Un médecin réanimateur francilien confie à l'AFP que son équipe, après de longs débats, autorise désormais une brève visite aux proches des patients mourants, à contre-courant des règles de la direction.
Le risque de contamination persiste, reconnaît-il. Mais "si nous on rentre en se protégeant, on protège les gens et on les laisse entrer", plaide-t-il. "On ne peut pas les empêcher de voir leurs proches mourir. C'est abominable."
Avant cela, dans son hôpital, les visites étaient seulement autorisées dans les minutes suivant la mort, à condition que le patient soit encore intubé et sous ventilateur.
Dans le cas contraire, les corps étaient emportés en chambre mortuaire dans des housses qu'il est interdit d'ouvrir.

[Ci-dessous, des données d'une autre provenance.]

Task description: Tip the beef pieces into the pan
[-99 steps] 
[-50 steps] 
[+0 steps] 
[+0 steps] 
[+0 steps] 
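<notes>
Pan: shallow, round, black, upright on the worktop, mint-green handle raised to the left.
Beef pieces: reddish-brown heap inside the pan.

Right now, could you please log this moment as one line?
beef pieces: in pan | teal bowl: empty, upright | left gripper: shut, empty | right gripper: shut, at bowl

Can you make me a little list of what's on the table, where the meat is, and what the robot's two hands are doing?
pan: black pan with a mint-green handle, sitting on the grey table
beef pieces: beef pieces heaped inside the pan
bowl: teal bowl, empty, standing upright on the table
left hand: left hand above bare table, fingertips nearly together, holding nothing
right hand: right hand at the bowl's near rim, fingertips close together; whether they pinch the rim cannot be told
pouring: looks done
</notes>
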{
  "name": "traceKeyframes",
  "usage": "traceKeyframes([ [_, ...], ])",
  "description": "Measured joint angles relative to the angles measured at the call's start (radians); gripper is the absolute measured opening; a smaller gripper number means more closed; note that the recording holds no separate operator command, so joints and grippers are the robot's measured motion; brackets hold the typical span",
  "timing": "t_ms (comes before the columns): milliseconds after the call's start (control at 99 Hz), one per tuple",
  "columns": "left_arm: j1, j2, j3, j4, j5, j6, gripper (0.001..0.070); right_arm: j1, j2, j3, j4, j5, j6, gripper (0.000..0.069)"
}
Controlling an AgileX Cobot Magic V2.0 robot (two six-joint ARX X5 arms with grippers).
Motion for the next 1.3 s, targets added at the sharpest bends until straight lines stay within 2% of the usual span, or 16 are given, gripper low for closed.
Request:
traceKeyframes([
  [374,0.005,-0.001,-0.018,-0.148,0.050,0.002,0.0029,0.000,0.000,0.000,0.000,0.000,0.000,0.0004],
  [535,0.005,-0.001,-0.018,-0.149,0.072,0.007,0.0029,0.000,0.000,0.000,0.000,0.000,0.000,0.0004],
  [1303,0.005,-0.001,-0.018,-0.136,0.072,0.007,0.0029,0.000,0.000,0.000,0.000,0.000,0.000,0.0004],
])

Conséquence : quand les proches ne pouvaient pas être là à temps, "les soignants se retrouvaient à faire des photos du défunt et à les envoyer par WhatsApp pour prouver aux familles qu'il était bien mort", témoigne le médecin.
En région lyonnaise, Marie - qui ne souhaite pas donner son nom - a eu beau écrire à l'Ehpad de sa mère pour rappeler les préconisations des autorités sanitaires, on ne lui a jamais donné le droit de la voir.
Quand elle est morte le 6 avril, impossible de voir le corps. Sa mère a été considérée "comme un bout de viande, une bête", dit-elle.
Sa colère est d'autant plus vive qu'elle est infirmière: dans son hôpital, un à deux proches du mourant peuvent entrer en réanimation.
"C'est essentiel", insiste-t-elle. "Sinon c'est comme si la personne était assassinée et qu'on ne retrouvait jamais son corps."
- "Quelle société veut-on ?"-
Venue de la Drôme, Julie a, elle, attendu une nuit entière à l'hôtel que sa mère décède pour que l’hôpital des Bouches-du-Rhône l'autorise à la voir. A 74 ans, Danielle avait "des antécédents très lourds". La médecin avait préparé la famille au "protocole": pas de réanimation possible, bref accès à la dépouille.
Le 9 avril, Julie et deux de ses sœurs sont donc entrées dans la chambre équipées de masques FFP2, lunettes, surblouses, charlottes gants, pour dire adieu à leur mère.
Pourquoi seulement après la mort ? "J'étais sidérée, incapable de revendiquer quoi que ce soit", regrette la trentenaire. "Qu'on n'ait pas la possibilité de dire au revoir, même brièvement, j'ai du mal à y croire. C'est inhumain", souffle Julie.
Pour elle, la question dépasse largement les précautions face à l'épidémie: "Quelle société veut-on être?".
La question agite aussi la communauté médicale à l'étranger. Dans un article intitulé "Ne pas mourir seul, pour une prise en charge moderne et compassionnelle", paru la semaine dernière dans la prestigieuse revue médicale The New England Journal of Medicine, un médecin américain raconte le cas d'une femme qu'il a été contraint de laisser à la porte de l'hôpital alors que son mari agonisait.
"Une demande apparemment simple, qui à d'autres moments serait encouragée, est devenue un dilemme", écrit le docteur Wakam, en poste à l'hôpital à Detroit.
Le soignant plaide pour des "solutions créatives" pour aider les familles "à ressentir une certaine connexion", comme par exemple installer des tablettes face aux patients. Il faut "inventer", dit-il. "Et donner des orientations nationales".